You love sushi? Me too! We enjoy their originality, and to some extent, we feel that wrapping rice in seaweed somehow brings out all of its different features. But is sushi a smart choice? Let’s look further into this to get a better understanding.
Rice: It’s the main source of energy and carbohydrates in sushi. This ingredient is almost unprocessed, especially if brown rice is used.
Seaweed: Recently, seaweed has sparked the interest of many. And why not? With its cancer-fighting antioxidants, soluble fibre highly conducive to weight management, as well as sea minerals such as iodine, magnesium, manganese, and iron, it deserves to be in the spotlight. Have you ever tried seaweed salad at sushi shops?
Fish and seafood: Their protein content represents the lion’s share of the meal. To optimize the balance between carbohydrates and proteins, opt for sashimi, which consists of a simple piece of raw fish. With their unique and irresistible presentation, they are the best way to stock up on omega-3 fats!
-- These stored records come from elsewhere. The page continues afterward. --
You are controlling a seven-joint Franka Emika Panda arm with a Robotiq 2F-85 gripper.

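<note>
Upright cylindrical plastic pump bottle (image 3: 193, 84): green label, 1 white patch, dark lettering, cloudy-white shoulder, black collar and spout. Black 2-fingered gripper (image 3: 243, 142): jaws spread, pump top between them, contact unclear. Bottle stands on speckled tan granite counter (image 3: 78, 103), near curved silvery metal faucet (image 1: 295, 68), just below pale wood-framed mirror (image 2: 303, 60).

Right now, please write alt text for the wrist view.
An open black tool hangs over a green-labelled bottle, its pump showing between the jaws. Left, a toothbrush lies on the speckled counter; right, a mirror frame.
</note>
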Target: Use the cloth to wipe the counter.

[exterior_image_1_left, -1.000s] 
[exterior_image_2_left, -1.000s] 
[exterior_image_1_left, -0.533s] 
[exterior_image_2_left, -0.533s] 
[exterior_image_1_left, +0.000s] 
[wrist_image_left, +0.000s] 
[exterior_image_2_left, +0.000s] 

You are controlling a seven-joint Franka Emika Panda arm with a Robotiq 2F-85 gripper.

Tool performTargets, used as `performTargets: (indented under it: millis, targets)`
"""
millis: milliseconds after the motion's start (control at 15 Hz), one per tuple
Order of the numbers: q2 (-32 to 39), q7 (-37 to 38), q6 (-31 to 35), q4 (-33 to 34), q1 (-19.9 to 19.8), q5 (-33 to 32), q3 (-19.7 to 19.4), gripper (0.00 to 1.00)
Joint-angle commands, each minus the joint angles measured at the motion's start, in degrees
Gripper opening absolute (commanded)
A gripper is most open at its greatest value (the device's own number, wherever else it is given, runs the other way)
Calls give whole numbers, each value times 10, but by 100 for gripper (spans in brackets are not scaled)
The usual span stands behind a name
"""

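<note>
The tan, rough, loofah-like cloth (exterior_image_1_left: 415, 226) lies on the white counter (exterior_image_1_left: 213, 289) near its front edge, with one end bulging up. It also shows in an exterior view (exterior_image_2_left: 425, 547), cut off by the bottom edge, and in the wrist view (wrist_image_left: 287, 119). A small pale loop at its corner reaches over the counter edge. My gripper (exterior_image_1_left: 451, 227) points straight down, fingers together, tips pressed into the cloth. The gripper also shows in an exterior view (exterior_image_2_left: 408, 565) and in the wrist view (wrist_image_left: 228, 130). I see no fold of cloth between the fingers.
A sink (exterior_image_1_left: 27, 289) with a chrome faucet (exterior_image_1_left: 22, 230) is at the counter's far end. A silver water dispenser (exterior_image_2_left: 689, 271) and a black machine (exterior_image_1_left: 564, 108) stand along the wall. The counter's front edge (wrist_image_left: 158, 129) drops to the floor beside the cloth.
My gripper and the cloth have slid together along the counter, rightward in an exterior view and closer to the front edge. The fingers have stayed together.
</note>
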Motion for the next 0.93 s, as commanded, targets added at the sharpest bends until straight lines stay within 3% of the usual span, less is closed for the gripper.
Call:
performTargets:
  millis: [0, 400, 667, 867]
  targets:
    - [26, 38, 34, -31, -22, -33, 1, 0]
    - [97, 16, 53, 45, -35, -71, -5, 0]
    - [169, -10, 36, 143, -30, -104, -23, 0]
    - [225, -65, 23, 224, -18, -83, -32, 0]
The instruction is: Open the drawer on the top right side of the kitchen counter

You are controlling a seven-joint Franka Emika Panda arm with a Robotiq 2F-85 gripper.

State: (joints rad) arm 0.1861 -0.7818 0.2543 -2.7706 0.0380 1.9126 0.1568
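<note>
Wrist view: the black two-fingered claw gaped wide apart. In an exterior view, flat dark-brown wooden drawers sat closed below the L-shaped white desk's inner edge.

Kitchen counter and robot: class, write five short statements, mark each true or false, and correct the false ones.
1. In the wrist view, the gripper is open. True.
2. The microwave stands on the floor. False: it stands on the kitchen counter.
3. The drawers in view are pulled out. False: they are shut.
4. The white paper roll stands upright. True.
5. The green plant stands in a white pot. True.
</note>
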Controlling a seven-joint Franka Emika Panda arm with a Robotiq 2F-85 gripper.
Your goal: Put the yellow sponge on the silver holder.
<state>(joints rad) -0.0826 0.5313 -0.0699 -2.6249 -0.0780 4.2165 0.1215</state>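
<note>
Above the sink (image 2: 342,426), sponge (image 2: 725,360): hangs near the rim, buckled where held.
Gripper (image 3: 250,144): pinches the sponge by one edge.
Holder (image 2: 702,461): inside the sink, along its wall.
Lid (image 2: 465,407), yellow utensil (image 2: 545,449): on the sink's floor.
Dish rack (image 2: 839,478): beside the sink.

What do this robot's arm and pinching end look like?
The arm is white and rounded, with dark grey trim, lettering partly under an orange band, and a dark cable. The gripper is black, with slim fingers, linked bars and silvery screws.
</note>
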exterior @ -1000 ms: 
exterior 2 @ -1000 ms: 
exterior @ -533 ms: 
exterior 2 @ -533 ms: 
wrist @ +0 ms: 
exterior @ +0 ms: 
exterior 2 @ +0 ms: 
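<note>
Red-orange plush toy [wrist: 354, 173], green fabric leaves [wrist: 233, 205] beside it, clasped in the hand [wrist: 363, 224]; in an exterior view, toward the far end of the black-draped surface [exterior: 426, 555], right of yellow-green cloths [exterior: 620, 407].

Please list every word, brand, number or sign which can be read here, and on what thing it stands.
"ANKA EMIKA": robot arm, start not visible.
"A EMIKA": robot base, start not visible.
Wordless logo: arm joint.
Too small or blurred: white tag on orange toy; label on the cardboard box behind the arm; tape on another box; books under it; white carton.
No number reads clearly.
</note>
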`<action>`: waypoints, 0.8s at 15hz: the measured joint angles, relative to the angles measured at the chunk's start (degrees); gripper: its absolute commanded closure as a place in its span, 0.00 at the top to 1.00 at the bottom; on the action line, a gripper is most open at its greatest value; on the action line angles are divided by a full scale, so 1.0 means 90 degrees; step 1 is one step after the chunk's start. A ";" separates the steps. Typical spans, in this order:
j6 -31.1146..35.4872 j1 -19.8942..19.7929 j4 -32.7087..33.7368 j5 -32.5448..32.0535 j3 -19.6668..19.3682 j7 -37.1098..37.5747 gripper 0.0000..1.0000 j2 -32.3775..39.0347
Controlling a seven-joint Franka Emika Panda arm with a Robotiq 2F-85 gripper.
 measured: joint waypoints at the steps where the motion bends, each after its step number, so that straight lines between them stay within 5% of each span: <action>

Other ingredients: On the one hand, fruit and vegetables provide vitamins and antioxidants (cucumber, avocado, clementine, dried tomato, etc.). On the other hand, deep frying and cream cheese contain more unhealthy fats than anything else. Let’s aim for variety, and strive to eat less of the crispy, deep fried pieces.
Sauces: Salt content skyrockets when it comes to soy sauce; even 15 ml of the light version provides more than a quarter of the maximum daily intake of sodium. The overall picture is just as bleak for sauces made of mayonnaise and sesame, which are mainly fat. Therefore, they should be used in moderation.
Approximate energy value of certain types of sushi
|Shrimp sashimi||8 kcal|
|Tilapia sashimi||15 kcal|
|Salmon sashimi||23 kcal|
|Avocado hosomaki||27 kcal|
|California maki (surimi)||23 kcal|
|Vancouver maki (salmon)||29 kcal|
|Fried maki (tempura shrimp)||50 kcal|
|Sushi-pizza (fried rice patty)||90 kcal|
In conclusion, sushi is an original dish that helps us eat more fish and omega-3 fats. Therefore, it is certainly part of a healthy nutrition. You can continue to eat from 8 to 12 pieces for one meal. To make sure you get as many nutrients as possible, eat less tempura, more sashimi, and use sauces sparingly. When will you plan your next sushi night?
Dominique Longpré, P.Dt.
Nutritional value at Sushi Shop (http://www.sushishop.com/en)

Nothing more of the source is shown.